The researchers wrote that previously published studies of nursing home quality and private equity ownership have been “inconsistent,” did not include a national cohort and reviewed different measures of quality.

Of note, one recent study published in 2020 found similar COVID-19 case counts and deaths between private-equity-owned homes and other facilities despite holding smaller supplies of personal protective equipment, they wrote.  

An estimated 5% of U.S. nursing homes are owned by private equity, the researchers wrote, but complex corporate structures often employed by these firms can make it difficult to discern whether they own an interest in these facilities.

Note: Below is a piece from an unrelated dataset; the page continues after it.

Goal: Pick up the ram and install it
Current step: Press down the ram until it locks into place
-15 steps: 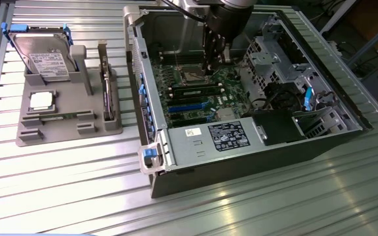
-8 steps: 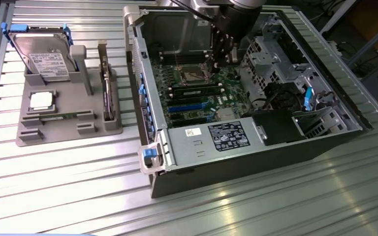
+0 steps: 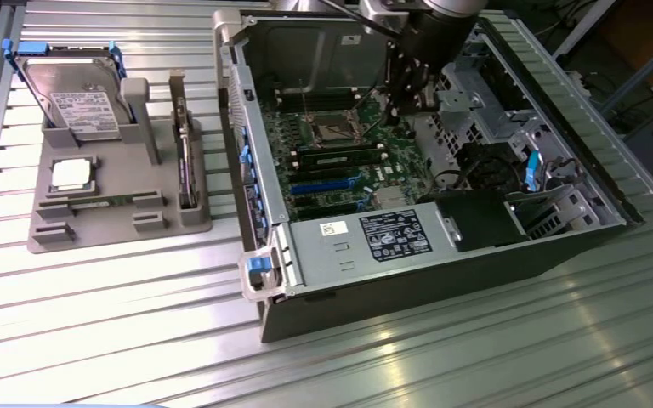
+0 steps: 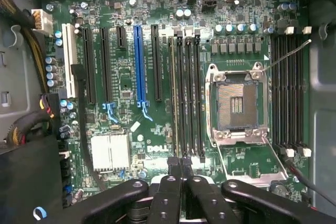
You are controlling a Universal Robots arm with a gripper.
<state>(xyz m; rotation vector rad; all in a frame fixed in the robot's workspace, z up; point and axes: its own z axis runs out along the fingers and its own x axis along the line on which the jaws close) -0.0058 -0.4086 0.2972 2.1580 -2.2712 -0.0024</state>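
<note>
On the exterior view's left, a grey parts holder (image 3: 111, 229) sits on the ribbed metal table (image 3: 440, 357). It carries a silver hard drive (image 3: 71, 93) in a blue-edged bracket at upper left and a square processor chip (image 3: 71, 172) below it. A thin dark strip (image 3: 187, 170) stands on edge along the holder's right side; whether that is a board or a bare slot cannot be told.

At the centre of the frame lies the opened computer case (image 3: 417, 272), with its motherboard exposed and the processor socket (image 3: 332, 130) empty. Just below the socket the ram (image 3: 340, 159) appears to stand in the memory slots, a green stick with black chips. Its long axis runs roughly left to right across the frame.

In the upper right of the centre, the gripper (image 3: 408, 89) reaches down into the case. It sits above and to the right of the ram, near but apart from it.

In the wrist view the gripper (image 4: 181, 163) is clenched. Its black fingertips (image 4: 173, 162) are pressed together with nothing visible between them. They sit at one end of the slot bank beside the open socket (image 4: 236, 103).

The ram (image 4: 172, 98) is seen there edge-on as a thin pale line in the slot farthest from the socket. It runs straight away from the fingertips, so its long axis lines up with the closed claw and not across it. Judged from this, the stick is already in its slot and the claw grasps nothing.
</note>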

These new data, along with the general increased pressure within private equity to secure a short-term return, "suggest that more stringent oversight and reporting of related entities may be warranted,” the researchers wrote. “Policymakers might consider making more detailed ownership information available in outlets that provide consumers with information on nursing home quality, such as Nursing Home Compare.”

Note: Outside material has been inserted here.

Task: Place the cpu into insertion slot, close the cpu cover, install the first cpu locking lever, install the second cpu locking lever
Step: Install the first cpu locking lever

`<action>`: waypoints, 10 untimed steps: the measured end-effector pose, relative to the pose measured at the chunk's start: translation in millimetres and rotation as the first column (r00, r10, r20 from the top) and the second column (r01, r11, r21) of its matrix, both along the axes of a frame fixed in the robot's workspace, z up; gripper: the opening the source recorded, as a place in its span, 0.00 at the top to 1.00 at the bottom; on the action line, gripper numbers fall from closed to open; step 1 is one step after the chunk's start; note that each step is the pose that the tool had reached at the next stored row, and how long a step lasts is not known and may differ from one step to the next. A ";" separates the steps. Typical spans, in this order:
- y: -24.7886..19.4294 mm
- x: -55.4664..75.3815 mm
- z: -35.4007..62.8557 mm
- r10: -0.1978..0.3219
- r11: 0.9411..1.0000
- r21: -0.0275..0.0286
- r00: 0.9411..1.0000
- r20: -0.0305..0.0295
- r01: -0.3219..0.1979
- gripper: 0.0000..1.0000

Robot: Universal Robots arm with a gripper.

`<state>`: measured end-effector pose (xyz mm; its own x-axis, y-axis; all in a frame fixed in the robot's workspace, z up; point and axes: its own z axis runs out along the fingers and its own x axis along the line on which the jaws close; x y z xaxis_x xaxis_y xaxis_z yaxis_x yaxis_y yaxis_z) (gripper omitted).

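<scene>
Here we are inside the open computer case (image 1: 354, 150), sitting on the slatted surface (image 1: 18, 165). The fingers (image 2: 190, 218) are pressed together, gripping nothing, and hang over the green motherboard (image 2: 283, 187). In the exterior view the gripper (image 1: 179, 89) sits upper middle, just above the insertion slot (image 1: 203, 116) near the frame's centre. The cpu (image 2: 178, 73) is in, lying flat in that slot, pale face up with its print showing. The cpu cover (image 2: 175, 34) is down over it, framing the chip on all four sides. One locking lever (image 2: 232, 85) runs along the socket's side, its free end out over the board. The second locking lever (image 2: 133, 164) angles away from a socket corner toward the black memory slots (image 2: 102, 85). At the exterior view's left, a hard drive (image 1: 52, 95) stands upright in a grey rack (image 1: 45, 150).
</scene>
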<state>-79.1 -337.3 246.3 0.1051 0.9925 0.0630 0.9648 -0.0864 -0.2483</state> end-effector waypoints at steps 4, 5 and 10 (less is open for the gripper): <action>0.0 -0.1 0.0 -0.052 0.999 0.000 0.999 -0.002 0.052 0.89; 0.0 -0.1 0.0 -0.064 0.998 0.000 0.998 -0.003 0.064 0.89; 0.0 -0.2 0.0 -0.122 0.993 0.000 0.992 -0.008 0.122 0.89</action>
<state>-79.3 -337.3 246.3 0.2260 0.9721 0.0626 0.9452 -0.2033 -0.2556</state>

RELATED: Private-equity-acquired hospitals quickly buy into profitable service lines, for better or for worse

Weill Cornell Medical College identified private-equity-owned homes using data from three proprietary and federal databases: S&P Capital IQ, Irving Levin Associates Health Care M&A and the Centers for Medicare & Medicaid Services' Nursing Home Compare Ownership. They also collected Medicare fee-for-service claims and Minimum Data Set assessments to build their sample of nursing home residents.

The final cohort included 302 private-equity-owned nursing homes and 9,562 other for-profit homes, with 9,632 residents living in the former and 249,771 residents in the latter.

Assessments of private-equity-owned healthcare facilities’ performances are becoming necessary as these firms take on increasingly large stakes in the industry, the researchers wrote.

Beyond nursing homes, a recent study in Health Affairs found hospitals recently acquired by private equity tend to adopt profitable new services and technologies more quickly than their unacquired counterparts—an approach that could potentially backfire if novel services later reveal themselves to be less effective or more expensive.